14th September – 19th September 2025

Although not part of Kakadu National Park, Marrakai is part of the broader surrounding area with lots to see and do.

Just over an hour’s drive from Darwin, it’s easily accessible to all.

We stayed in the Corroboree Park Tavern; a lovely park and an ideal kick-off point for the Corroboree Wetland Cruises, amongst others. Although we complained a lot about the heat while we’ve been in the NT, the silver lining is our timing; most of the smart people have gone back south, so we have missed the maddening crowds of tourists. That included our cruise.

There were twenty-eight seats on the boat, only seven were occupied, meaning heaps of space to wander and get the best vantage point for photos. I was the only person on board with a serious camera, so no one else left their seats while I ran around like a kid in a lolly shop. “Ooo, look, a bird.” Snap. “Oooo look, a crocodile.” Snap. You get the picture? So did I 😊

Corroboree Wetlands (or Billabong) is part of the Mary River system well known for its high population of Saltwater Crocodiles (Saltys) as well as the smaller freshwater crocs (Freshies). Apparently ‘Saltwater Crocodiles’ is a bit of a misnomer as they are just as happy in fresh water as they are in salt. So, even in this serene place, there is nowhere to hide.

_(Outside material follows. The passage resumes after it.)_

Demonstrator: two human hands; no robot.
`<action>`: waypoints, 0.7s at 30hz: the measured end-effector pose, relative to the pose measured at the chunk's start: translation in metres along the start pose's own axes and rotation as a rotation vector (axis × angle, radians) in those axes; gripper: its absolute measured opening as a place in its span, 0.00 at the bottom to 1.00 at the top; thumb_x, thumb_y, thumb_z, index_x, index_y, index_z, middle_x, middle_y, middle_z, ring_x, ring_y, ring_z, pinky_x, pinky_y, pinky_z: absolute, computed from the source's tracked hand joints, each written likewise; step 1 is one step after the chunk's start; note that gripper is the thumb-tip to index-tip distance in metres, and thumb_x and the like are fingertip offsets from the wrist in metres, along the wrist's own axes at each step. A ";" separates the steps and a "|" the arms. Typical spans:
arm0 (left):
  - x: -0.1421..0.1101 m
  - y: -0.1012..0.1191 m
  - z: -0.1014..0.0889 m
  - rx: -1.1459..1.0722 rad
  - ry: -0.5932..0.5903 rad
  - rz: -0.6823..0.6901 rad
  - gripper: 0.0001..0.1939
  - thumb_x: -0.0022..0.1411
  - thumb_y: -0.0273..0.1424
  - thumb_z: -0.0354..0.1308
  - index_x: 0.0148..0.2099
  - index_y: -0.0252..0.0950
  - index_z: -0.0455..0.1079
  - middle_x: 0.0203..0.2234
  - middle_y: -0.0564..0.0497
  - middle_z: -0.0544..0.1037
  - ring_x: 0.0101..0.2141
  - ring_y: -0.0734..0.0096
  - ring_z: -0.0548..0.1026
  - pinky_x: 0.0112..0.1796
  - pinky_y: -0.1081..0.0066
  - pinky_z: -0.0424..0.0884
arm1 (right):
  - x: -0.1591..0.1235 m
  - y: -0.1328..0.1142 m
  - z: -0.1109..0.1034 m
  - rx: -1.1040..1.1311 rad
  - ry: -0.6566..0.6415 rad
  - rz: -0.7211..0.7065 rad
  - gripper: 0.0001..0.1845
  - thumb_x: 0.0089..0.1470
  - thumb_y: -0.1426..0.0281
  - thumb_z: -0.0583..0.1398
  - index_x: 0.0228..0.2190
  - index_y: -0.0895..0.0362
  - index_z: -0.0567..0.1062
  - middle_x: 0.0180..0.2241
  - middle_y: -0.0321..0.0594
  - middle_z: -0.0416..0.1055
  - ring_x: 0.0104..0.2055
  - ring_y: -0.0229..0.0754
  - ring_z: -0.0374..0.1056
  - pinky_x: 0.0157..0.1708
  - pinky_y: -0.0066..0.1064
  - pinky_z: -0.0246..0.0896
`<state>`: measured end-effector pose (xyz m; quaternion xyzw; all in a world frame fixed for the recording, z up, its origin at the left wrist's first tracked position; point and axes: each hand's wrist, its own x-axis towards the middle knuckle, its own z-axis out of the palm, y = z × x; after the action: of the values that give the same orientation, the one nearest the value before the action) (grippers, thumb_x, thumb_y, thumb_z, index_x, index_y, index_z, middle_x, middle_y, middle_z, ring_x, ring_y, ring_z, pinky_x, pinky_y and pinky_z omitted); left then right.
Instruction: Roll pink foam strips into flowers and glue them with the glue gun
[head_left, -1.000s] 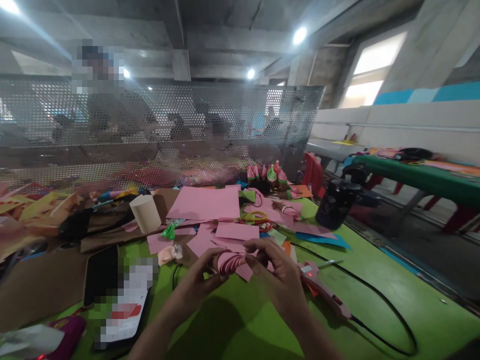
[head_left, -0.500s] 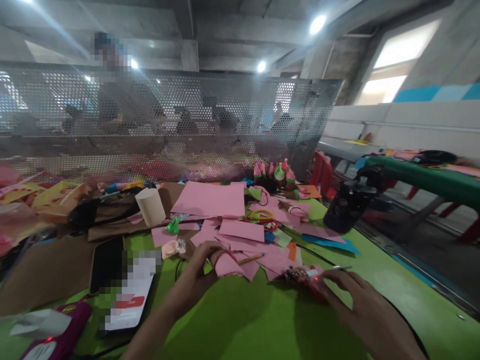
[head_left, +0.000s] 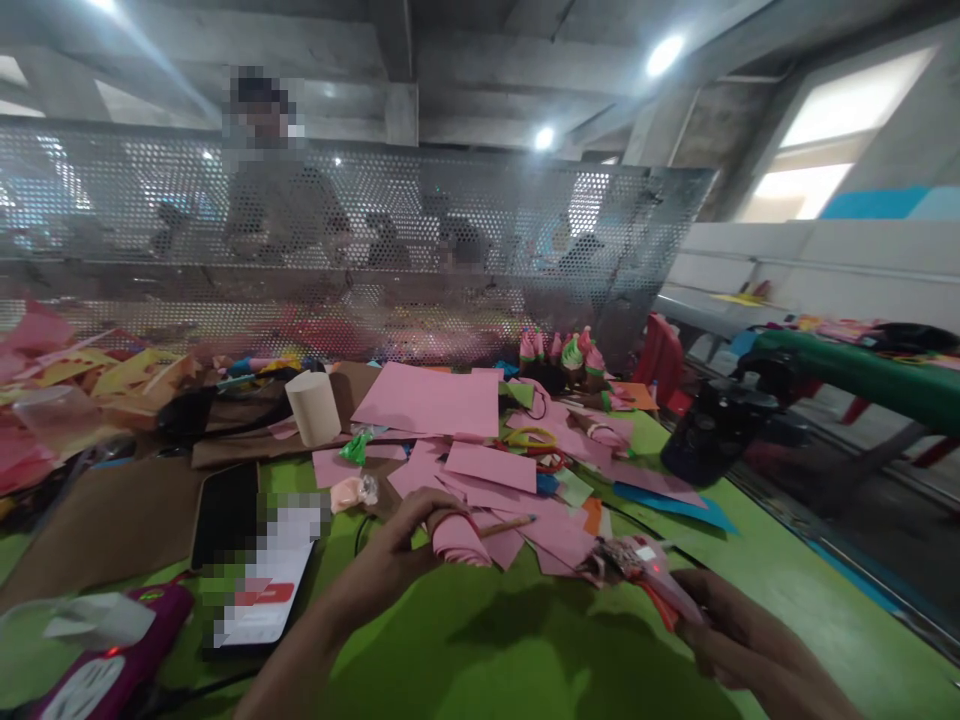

Only minutes after leaving dock, we saw this little Freshie sunning himself on the bank. A Salty will hunt, kill and devour a human whereas a freshwater will warn, then bite, then run away. Apart from that fact, the main difference, is the overall body size and shape of the head.

The Freshie has a longer narrower head and snout, while the Salty’s have a bulbous nose and their head and jaw are much broader and much bigger. The Salty also has a pair of protrusions on the back of its head, just behind the eyes that almost look like ears; apparently, these are pressure sensors, so Saltys can sense changes in the water pressure even if there’s no sound. Let’s hope you never get close enough to have to use those distinguishing factors.

Corroboree is also known for its diverse birdlife. Not so diverse while we were there, but I was happy to see many Black-Necked Storks.

Want to see more crocs? Of course you do. I think that they are quite magnificent, and they truly are prehistoric. Descendants of the crocodiles we see now are thought to have been around 250 million years ago and have survived through mass extinction events.

Dated fossils show that, apart from size, (much smaller now) they are surprisingly similar to their ancient ancestors. These magnificent creatures are the closest we will ever get to seeing a real dinosaur.

Look at the front left limb of the last image in the above slideshow. If it looks deformed that’s because it is. This is a nice segway to a very interesting fact about crocodiles, their anatomy and how they can survive otherwise fatal injuries. Crocodiles have the ability to control blood flow to vessels and their heart. They do this via a “cog-teeth” valve in their heart (thank you Google).  Now, according to our guide on the cruise, this ability is crucial to their survival. Apart from the fact they can control their heart rate, allowing them to stay underwater for longer periods, and control their body temp, they can cut off blood flow to specific parts of their body. This makes chance of survival after serious injury more likely.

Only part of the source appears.